Варавва. В кругу Иисуса Христа (сборник) - страница 28



Еще более страшные вопли неслись с лежащих на земле крестов, на которых корчились распинаемые разбойники. Глянув в ту сторону, Варавва не смог сдержать удивленного возгласа:

– Ганан!

Несчастный смотрел на него волком. Лицо, искаженное болью, выражало теперь еще страшную, злобную зависть.

– Ты, Варавва?! Ты свободен, собака! А меня распинают, и по твоей вине – ты подбил меня на преступление!.. Правосудия! Я требую правосудия! Ты должен быть на моем месте, а не глазеть на мои мучения, стоя рядом с приличными людьми!

Привязав руки разбойника к поперечине креста, палачи принялись вбивать огромные гвозди в ладони. Ганан неистово завопил, кровь хлынула у него из горла, лицо побагровело.

– Трусливый шакал, – засмеялись воины. – Римлянин не стал бы так кричать. Умри мужественно! А Варавву оставь в покое – он прощен и освобожден по закону!

– Прощен… – забормотал Ганан. – Будьте же прокляты адом ты и твоя распутная…

Он не успел договорить – крест подняли и поставили в заранее приготовленную яму. Распятый испытывал невыразимые муки и силился оторвать от креста ладони. Кровь сгустилась и потемнела на его распухших руках. Похолодев, Варавва отвернулся.

– Все так страдают на кресте? – с дрожью в голосе спросил он своего покровителя.

– Да, все сотворенные из глины, – холодно ответил Мельхиор и посмотрел на мучившегося преступника так, словно изучал его. – Он мог быть счастлив, но не захотел. Он сам виноват в том, что происходит сейчас.

– А что ты скажешь про Назорея?

– То же самое, – ответил Мельхиор, но голос его звучал мягко. – Он Сам избрал этот путь, и Ему за то слава во веки веков! Время – Его рабыня, судьба – Его подножие, а Его крест – спасение человечества!

– Если ты так думаешь, – пробормотал растерянный Варавва, – то разве не лучше было бы поговорить с Ним, пока Он жив, попросить Его благословения…

– Его благословение предназначено не для меня одного, а для всех, – сказал Мельхиор торжественно. – Я с Ним говорил давно… Но теперь время бодрствовать и молиться…

Между тем палачи хлопотали возле второго распинаемого.

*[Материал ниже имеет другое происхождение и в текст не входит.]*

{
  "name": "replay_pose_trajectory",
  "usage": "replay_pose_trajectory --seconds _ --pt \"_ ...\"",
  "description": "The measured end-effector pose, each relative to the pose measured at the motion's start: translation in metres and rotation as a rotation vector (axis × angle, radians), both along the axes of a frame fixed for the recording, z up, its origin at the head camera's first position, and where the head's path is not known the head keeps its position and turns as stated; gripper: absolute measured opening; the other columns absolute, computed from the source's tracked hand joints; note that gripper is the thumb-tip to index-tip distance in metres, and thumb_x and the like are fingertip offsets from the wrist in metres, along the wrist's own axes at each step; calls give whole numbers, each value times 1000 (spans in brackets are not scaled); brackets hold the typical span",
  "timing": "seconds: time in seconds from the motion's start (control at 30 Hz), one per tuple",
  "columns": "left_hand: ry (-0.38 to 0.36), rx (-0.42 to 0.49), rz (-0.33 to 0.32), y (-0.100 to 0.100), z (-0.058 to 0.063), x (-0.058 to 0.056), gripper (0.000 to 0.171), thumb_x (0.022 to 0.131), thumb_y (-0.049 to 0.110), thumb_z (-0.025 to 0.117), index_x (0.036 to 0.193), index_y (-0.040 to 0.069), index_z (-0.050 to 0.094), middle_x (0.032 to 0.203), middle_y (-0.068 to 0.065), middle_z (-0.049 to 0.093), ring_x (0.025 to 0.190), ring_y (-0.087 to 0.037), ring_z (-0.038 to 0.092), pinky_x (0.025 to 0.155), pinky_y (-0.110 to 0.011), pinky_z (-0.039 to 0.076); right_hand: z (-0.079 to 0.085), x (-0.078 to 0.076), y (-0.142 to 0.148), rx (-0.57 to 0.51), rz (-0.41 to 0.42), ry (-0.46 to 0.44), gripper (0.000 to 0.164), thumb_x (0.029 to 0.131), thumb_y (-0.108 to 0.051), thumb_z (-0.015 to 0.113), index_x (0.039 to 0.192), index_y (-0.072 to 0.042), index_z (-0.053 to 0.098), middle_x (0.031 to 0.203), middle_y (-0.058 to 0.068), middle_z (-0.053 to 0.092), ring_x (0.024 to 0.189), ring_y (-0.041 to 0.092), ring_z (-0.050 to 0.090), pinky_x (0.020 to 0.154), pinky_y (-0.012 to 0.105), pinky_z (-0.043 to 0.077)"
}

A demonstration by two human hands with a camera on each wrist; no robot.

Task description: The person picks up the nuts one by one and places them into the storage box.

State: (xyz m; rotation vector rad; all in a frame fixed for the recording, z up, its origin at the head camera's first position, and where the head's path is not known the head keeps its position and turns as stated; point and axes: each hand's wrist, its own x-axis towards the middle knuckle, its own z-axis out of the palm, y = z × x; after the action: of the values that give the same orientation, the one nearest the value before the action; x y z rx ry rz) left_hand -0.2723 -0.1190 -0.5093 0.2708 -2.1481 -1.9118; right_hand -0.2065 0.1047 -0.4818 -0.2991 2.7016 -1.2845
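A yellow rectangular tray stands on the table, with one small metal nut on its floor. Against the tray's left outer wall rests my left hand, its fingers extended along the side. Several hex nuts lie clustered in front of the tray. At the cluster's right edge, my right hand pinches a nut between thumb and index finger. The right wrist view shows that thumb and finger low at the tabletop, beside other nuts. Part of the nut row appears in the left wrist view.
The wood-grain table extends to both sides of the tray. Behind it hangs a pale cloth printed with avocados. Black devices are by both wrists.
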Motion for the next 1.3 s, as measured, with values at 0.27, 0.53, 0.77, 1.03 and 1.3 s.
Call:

Он не сопротивлялся и не кричал, лишь когда в ноги вонзились огромные гвозди, застонал от безумной боли, но почти сверхъестественным усилием превозмог себя и только прерывисто дышал. Его глаза смотрели на Назорея, и это помогало ему переносить боль.

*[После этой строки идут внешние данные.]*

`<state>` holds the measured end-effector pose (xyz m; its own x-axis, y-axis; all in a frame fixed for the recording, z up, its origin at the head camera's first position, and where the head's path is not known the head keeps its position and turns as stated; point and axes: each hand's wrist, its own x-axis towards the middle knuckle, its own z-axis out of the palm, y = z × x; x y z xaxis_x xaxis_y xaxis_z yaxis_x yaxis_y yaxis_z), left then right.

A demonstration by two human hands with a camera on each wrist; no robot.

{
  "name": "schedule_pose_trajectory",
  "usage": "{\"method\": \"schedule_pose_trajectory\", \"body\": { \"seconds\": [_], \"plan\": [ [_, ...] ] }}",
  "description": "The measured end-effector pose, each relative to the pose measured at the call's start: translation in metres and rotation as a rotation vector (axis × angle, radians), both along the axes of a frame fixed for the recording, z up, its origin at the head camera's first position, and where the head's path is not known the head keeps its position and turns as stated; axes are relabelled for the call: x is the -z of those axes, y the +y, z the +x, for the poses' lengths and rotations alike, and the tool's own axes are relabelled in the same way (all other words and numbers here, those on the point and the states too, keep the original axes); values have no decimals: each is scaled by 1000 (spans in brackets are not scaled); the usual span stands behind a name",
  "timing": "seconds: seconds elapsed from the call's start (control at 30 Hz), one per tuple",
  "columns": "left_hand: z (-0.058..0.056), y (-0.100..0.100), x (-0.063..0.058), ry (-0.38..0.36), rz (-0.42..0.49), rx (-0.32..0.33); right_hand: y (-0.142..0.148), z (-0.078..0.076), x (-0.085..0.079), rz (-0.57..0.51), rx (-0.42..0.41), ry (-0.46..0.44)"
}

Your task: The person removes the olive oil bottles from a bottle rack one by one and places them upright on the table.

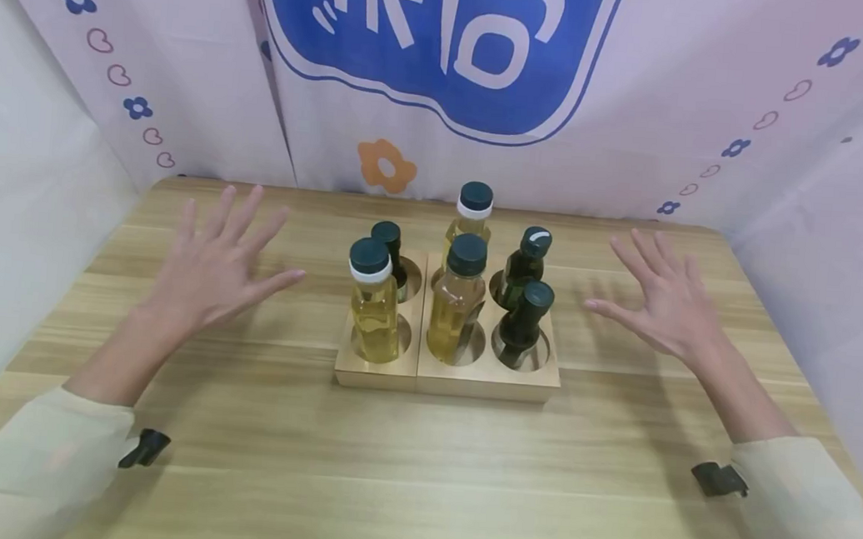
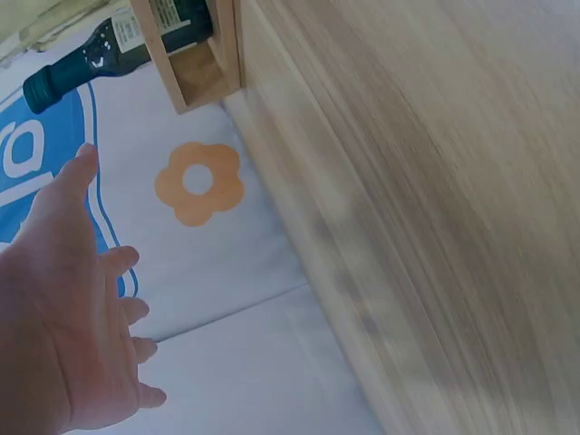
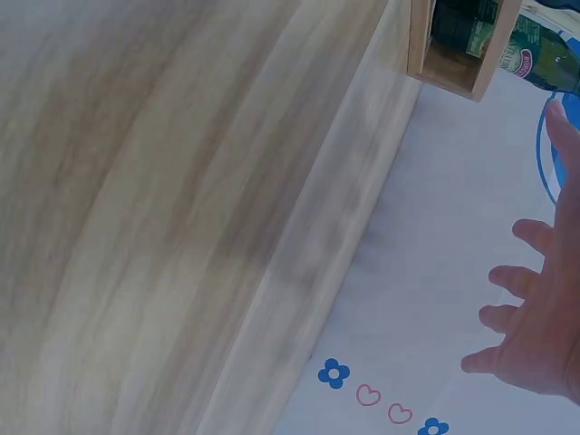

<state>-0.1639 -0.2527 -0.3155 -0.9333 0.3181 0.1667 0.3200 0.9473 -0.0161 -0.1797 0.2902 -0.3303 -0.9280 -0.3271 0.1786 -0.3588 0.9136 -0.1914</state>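
The left hand point(image 1: 216, 279) and right hand point(image 1: 665, 307) are both spread, fingers and thumbs apart, holding nothing. They are raised off the table point(image 1: 417, 477) on either side of a wooden holder point(image 1: 483, 387), apart from it, with both thumbs pointing inward. Pale sleeves point(image 1: 43, 451) cover the forearms, with a small black device point(image 1: 144, 450) at each cuff.

The holder stands between the hands with 6 capped bottles in it, in 2 rows of 3. In front are 2 clear bottles point(image 1: 377, 324) of yellow liquid and, at the right, a dark bottle point(image 1: 524, 322); behind are 1 more clear bottle point(image 1: 472, 220) in the middle and 2 dark bottles point(image 1: 525, 268) at the sides.

Only the head view shows all 6 bottles, the round holes and the seam splitting the holder's top. The left wrist view adds the holder's open side and a pale label on a dark bottle; the right wrist view adds a green label with a red badge, its print too small to read.

Each wrist view cuts off its hand and the holder. In the head view, the front row hides the lower parts of the rear bottles. Beyond, the top edge crops the blue panel on the cloth point(image 1: 320, 145).
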Motion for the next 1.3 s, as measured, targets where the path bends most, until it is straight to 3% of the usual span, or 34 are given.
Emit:
{"method": "schedule_pose_trajectory", "body": {
  "seconds": [0.17, 0.3, 0.47, 0.57, 0.8, 0.97, 1.3],
  "plan": [
    [4, 8, -2, -19, 21, 64, -2, 3, -3, -40, -18, -15],
    [8, 16, -4, -86, 67, 117, -5, 4, -8, -95, -28, -21],
    [13, 26, -4, -185, 130, 139, -9, 8, -15, -135, -33, -25],
    [15, 30, -4, -203, 156, 147, -11, 10, -17, -148, -40, -29],
    [13, 32, -3, -175, 176, 169, -14, 14, -15, -197, -53, -87],
    [14, 34, -9, -144, 248, 185, -18, 20, -11, -287, -84, -145],
    [19, 40, -23, -61, 396, 170, -27, 34, 7, -430, -189, -168]
  ]
}}
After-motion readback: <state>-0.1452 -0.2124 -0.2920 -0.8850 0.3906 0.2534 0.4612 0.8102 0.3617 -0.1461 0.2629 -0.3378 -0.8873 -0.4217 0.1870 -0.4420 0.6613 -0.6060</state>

Когда рядом с первым вознесся второй крест, толпа заколыхалась – пролог окончен, и скоро начнется главное действие захватывающей драмы. Разглядывая нетерпеливые лица, жаждущие увидеть смерть Того, Кто называл Себя Сыном Бога, Варавва словно обжегся об ослепительную красоту женщины, одетой в плащ цвета красного золота. Как мотылек, полетел он к этому яркому, опасному пламени, к этой зловещей красоте:

– Юдифь!

Глава XII

Та, которую он назвал по имени, гордо повернулась и вопросительно посмотрела в его сторону. Поразительная ее красота приковала Варавву к месту, как в былые времена.

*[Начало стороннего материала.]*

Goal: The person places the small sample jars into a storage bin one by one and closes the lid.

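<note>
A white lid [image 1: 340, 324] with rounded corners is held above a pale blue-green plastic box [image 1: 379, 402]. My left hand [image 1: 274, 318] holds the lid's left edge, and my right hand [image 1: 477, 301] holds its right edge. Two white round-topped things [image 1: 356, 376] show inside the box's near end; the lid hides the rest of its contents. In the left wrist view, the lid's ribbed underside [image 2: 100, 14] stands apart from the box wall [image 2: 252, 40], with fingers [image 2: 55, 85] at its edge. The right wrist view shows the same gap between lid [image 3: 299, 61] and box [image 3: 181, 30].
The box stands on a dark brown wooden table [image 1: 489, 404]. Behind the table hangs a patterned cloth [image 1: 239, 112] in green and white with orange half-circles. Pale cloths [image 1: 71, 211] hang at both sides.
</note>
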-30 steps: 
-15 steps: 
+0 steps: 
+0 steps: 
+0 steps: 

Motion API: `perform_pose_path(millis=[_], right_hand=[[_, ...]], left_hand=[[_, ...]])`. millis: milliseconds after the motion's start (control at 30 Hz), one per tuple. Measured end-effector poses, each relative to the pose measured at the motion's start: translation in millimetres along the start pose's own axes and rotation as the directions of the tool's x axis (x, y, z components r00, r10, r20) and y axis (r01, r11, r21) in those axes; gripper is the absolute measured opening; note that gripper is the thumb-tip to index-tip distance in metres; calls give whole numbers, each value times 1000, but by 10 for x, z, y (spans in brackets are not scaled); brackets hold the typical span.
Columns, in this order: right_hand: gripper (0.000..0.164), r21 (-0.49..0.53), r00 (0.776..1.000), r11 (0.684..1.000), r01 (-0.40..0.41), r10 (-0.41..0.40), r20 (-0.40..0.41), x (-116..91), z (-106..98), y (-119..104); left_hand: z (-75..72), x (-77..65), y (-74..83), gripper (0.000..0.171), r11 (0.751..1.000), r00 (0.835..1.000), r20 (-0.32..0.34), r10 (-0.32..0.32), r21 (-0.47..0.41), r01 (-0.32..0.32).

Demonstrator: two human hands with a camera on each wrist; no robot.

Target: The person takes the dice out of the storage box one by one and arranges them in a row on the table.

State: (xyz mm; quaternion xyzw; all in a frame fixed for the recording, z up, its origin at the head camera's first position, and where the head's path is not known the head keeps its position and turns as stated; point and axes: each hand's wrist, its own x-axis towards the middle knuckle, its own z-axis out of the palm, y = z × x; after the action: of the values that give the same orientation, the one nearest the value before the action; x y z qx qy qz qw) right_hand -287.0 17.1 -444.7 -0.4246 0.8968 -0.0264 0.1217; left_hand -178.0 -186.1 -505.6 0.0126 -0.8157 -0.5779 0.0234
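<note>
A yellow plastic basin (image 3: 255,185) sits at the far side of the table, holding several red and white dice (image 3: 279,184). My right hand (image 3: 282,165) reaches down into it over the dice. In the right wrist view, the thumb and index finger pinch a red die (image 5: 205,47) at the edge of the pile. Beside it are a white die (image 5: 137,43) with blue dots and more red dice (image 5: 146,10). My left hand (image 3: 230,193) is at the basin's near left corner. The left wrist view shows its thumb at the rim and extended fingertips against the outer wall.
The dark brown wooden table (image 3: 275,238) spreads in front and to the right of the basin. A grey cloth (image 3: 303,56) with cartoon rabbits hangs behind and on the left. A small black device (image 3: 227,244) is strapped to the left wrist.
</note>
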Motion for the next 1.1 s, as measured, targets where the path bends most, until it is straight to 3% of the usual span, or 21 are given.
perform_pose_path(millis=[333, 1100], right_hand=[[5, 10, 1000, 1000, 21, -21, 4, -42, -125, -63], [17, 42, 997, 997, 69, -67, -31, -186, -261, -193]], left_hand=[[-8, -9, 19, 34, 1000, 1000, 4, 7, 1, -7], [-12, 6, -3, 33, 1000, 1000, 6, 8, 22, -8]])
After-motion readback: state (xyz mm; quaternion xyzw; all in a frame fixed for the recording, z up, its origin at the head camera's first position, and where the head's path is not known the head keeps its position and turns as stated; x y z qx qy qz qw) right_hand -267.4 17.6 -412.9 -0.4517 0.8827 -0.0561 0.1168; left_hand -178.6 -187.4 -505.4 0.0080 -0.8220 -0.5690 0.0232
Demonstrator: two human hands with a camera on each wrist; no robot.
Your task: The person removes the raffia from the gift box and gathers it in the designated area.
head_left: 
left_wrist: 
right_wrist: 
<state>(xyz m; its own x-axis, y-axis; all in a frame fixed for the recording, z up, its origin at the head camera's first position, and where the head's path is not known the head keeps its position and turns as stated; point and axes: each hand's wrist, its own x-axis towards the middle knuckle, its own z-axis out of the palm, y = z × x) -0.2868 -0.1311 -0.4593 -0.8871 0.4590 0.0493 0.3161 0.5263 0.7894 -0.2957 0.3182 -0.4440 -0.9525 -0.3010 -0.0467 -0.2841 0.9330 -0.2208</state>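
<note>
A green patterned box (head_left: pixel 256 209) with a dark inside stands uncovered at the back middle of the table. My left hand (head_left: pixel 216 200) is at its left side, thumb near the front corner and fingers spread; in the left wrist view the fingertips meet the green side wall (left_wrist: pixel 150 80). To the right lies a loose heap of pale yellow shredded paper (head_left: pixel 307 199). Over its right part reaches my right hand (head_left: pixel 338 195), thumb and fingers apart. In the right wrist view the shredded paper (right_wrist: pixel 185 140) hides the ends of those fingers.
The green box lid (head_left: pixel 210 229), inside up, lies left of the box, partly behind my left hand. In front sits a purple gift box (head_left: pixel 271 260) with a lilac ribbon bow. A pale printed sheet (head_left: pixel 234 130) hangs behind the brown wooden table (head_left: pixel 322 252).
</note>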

Юдифь была воплощением той редкой женской красоты, которая во все времена покоряла мужчин, отнимая у них рассудок и разжигая страсть. Она сознавала свою силу, которой могла безнаказанно мучить многочисленные жертвы своего непобедимого очарования.

По рождению и воспитанию Юдифь Искариот была дочерью одного из самых строгих и уважаемых фарисеев – и должна была бы быть скромнейшей из дев Иудеи, но природа взяла верх над воспитанием. Она дала ей много из того, что ценится людьми больше чистоты души. Природа бросила яркий свет солнечного заката в бронзовый оттенок ее волос, сплавила вместе темноту ночи и блеск звезд для ее глаз, выжала сок из граната для ее губ, нанесла розоватую белизну миндальных цветов на ее щеки.